埋もれていた観光資源を発掘、提供する試み
ところで、今回の取材で2009年にはなかった発見が一つありました。実は筆者は島根出身で、宮島は子どもの頃から何度となく訪れていますが、これまで一度も宿泊したことがありませんでした。2009年は宮島へのクルーズ船の取材も兼ねており対岸のホテルに宿泊。今回は宮島の宿泊観光調査も兼ね、事前にお一人様でも宿泊可能な宿をリサーチ、「宮島グランドホテル有もと」を選びました。ただ選ぶ際、それほどたくさんの選択肢があったわけでも、詳細に宿の情報をチェックしたのでもなく、なんとなくここが一番良さそうというくらいで、メインはあくまで弥山取材。他の出張があってのついで取材のため、最悪それ以外収穫がなくても良いというスタンスでした。
ところが行ってみると、出張族のお一人様にも快適なホテルライフ、献身的なサービスはもちろん、朝と夜には宿泊客に向けた「ガイドウオーキング」、ナイトライフを充実させる「ロビーコンサート」や宮島の昔話の「紙芝居」、ホテル独自の散策マップなど、宮島を楽しむためソフト・コンテンツと観光コンシェルジュ機能を備えた宿でした。
実は今回ご紹介した宮島の魅力、その楽しみ方を教えてくれたのは、何を隠そうこの宿の夜のガイドウオーキングです。
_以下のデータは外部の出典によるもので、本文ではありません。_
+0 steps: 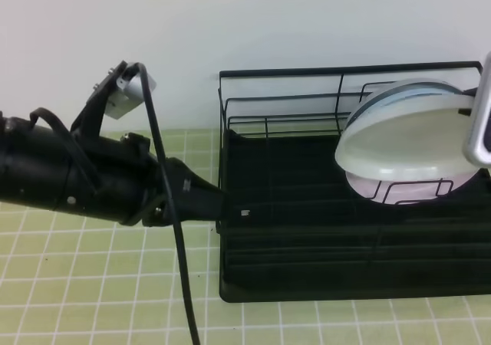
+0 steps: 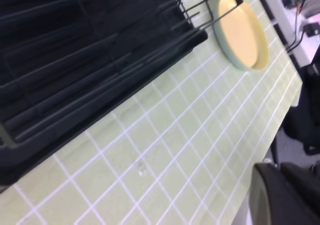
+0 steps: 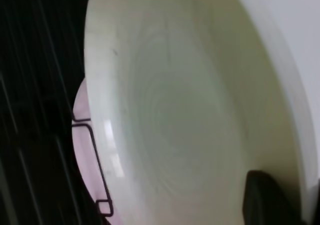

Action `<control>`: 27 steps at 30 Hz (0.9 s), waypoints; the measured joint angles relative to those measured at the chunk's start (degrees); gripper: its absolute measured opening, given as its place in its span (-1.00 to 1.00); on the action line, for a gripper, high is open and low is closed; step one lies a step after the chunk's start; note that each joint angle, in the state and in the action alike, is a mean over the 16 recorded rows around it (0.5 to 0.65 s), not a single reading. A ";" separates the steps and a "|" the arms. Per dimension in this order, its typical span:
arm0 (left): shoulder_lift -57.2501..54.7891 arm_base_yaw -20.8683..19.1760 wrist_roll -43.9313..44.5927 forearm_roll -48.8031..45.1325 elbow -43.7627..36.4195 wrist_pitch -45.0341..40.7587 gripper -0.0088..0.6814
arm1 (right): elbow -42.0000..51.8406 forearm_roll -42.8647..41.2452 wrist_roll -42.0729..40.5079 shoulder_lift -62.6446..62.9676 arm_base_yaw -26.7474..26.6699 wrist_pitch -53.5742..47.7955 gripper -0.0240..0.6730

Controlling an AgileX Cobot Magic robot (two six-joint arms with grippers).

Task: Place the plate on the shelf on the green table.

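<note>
The white plate (image 1: pixel 406 142) hangs tilted over the right end of the shelf (image 1: pixel 307 230), above the upright wire dividers. My right gripper (image 1: pixel 468 115) is shut on the plate's right rim. The right wrist view is filled by the plate (image 3: pixel 175 110), with one dark finger (image 3: pixel 270 200) on its rim. My left gripper (image 1: pixel 219 207) reaches in from the left and sits against the shelf's left edge, low over the green table (image 1: pixel 92 284); its jaws do not show clearly. The left wrist view looks along the shelf (image 2: pixel 75 60) and the tiled table (image 2: pixel 175 150).
A pale pink plate (image 1: pixel 376 188) stands in the dividers just under the white plate, and a light blue plate (image 1: pixel 418 90) stands behind it. A yellowish plate (image 2: pixel 242 30) lies on the table past the shelf's corner. A black cable (image 1: pixel 180 268) hangs from my left arm.
</note>
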State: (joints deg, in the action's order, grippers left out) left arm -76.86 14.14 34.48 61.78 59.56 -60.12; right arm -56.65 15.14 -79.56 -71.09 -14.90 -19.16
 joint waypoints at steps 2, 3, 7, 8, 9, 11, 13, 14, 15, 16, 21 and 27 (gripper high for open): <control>0.00 0.00 0.01 -0.48 0.00 -0.33 -0.94 | 0.00 -1.10 -0.11 -0.46 0.00 0.32 -0.71; 0.00 0.00 0.01 -0.67 0.00 -0.48 -0.95 | 0.00 -1.61 -0.12 -0.71 0.00 0.49 -0.71; 0.00 0.00 0.01 -1.31 0.00 -0.95 -0.97 | 0.00 -3.06 -0.08 -1.73 0.00 1.39 -0.71; 0.00 0.00 0.01 -1.44 0.00 -1.04 -0.97 | 0.00 -3.26 -0.07 -1.95 0.00 1.66 -0.71; 0.00 0.00 0.01 -1.54 0.00 -1.12 -0.98 | 0.00 -3.40 -0.05 -2.15 0.00 1.94 -0.71; 0.00 0.00 0.01 -1.67 0.00 -1.26 -0.98 | 0.00 -3.66 -0.03 -2.49 0.00 2.57 -0.71; 0.01 0.00 0.01 -1.72 0.00 -1.35 -0.98 | 0.00 -3.86 -0.02 -2.77 0.00 3.16 -0.71; 0.02 0.00 0.01 -1.75 0.00 -1.38 -0.98 | 0.00 -3.95 -0.02 -2.88 0.00 3.41 -0.71; 0.02 0.00 0.01 -1.76 0.00 -1.41 -0.98 | 0.00 -4.03 -0.01 -2.97 0.00 3.63 -0.71; 0.03 0.00 0.01 -1.78 0.00 -1.42 -0.98 | 0.00 -4.11 0.00 -3.05 0.00 3.84 -0.71; 0.05 0.00 0.05 -1.86 0.00 -1.45 -0.98 | 0.00 -4.41 0.05 -3.26 0.00 4.12 -0.71; 0.09 0.00 0.10 -1.93 0.00 -1.45 -0.98 | 0.00 -4.65 0.09 -3.78 0.00 3.13 -0.71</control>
State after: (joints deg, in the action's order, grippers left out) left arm -76.78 14.14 34.59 59.85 59.56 -61.57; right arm -56.65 10.49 -79.47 -74.87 -14.90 -16.03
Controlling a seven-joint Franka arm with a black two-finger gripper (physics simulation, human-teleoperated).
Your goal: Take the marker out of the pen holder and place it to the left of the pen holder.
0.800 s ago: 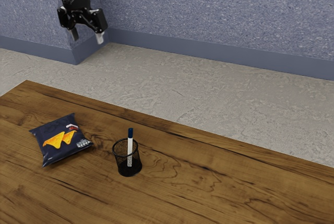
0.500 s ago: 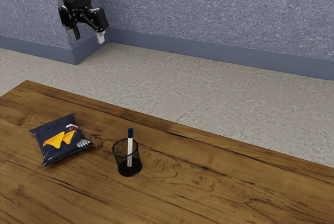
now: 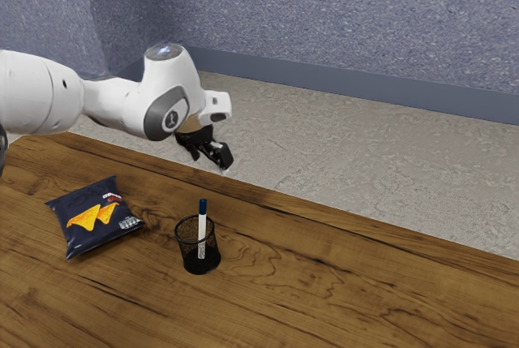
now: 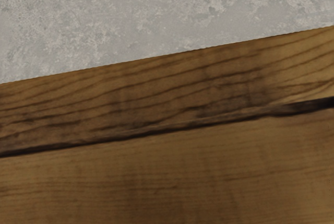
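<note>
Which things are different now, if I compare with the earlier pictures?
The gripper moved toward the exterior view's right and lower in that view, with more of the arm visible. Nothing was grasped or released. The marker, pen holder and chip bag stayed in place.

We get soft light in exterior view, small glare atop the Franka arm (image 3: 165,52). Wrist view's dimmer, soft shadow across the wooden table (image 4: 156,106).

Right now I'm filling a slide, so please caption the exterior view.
A Franka arm reaches in; the marker stands in its mesh pen holder, near a chip bag.
</note>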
嚴島神社なんて何度も見てるし、前回も写真は撮ったし、今回は別にいいやくらいに思っていた筆者はそこで自分の無知と愚かさを痛感しました。「私は本当の宮島の凄さ、素晴らしさを何一つ理解していなかった!」と。

20時半、希望者は玄関に集まります。ホテルでは宮島の観光をより深く楽しんでもらうため、歴史の解説や背景の説明ができる宮島の公認ガイドに依頼しています。嚴島神社だけでなく、千畳閣や五重塔、その前に咲く花の名、大鳥居に隠された太陽と月の話、潮汐や朝の嚴島神社散策の素晴らしさなど、いろいろ偉そうに書いてきましたが、全てガイドさんに教えていただいたことです。
また出発前の注意事項としてガイドさんが話している間は私語や写真撮影はNG。互いにルールを守って参加者が気持ちよく参加できる配慮もきちんとされていました。ガイドは30分ほど、途中で離脱するのもあり、帰りは三々五々宿に戻ります。夜ロビーではコンサートや紙芝居が行われており、早めに戻って楽しむ人もいます。
今回、紙芝居では昔話で宮島の歴史を知ることもできました。紙芝居はNPO法人宮島ネットワークにお願いしているそうです。昔話は宮島の根源に触れるお話でとても参考になりました。地域のバックグラウンドをきちんと知ると地域の見方も一層深くなります。物語への共感は地域のファンを生み、結果リピーターや口コミによる新たな来訪者を地域や宿にもたらしますが、それを理解し実行している宿泊施設はまだまだ一握りです。
また優れもの、お役立ちと感じたのがホテル特製「宮島てくてく散策マップ」です。地元の人しか知らない見所が実に細かく書き込まれ、もっと宮島のいろんなところを歩いてほしい。知ってまたゆっくりもう一度来てほしい、そんな声が聞こえてきそうです。各観光名所間の所要時間の目安をわかりやすく図式化、お勧めのお店情報も盛り込まれています。とても1泊2日でそのすべてを見ることはできそうにありません。今度広島に行く機会があったら、また宮島に来て次はここを廻ってみたいと思わせる、再来訪の「喚起」ではなく「渇望」を引き出す様々な取り組みがそこにありました。
なんだ、既にお手本はあるじゃないですか。是非この素晴らしい資源を生かして、質の高い宮島観光を実現し、真に世界が認める観光地となって、いまだ欧米豪での存在感が薄い日本のインバウンドを世界トップレベルへ押し上げる原動力となってくれたらと願います。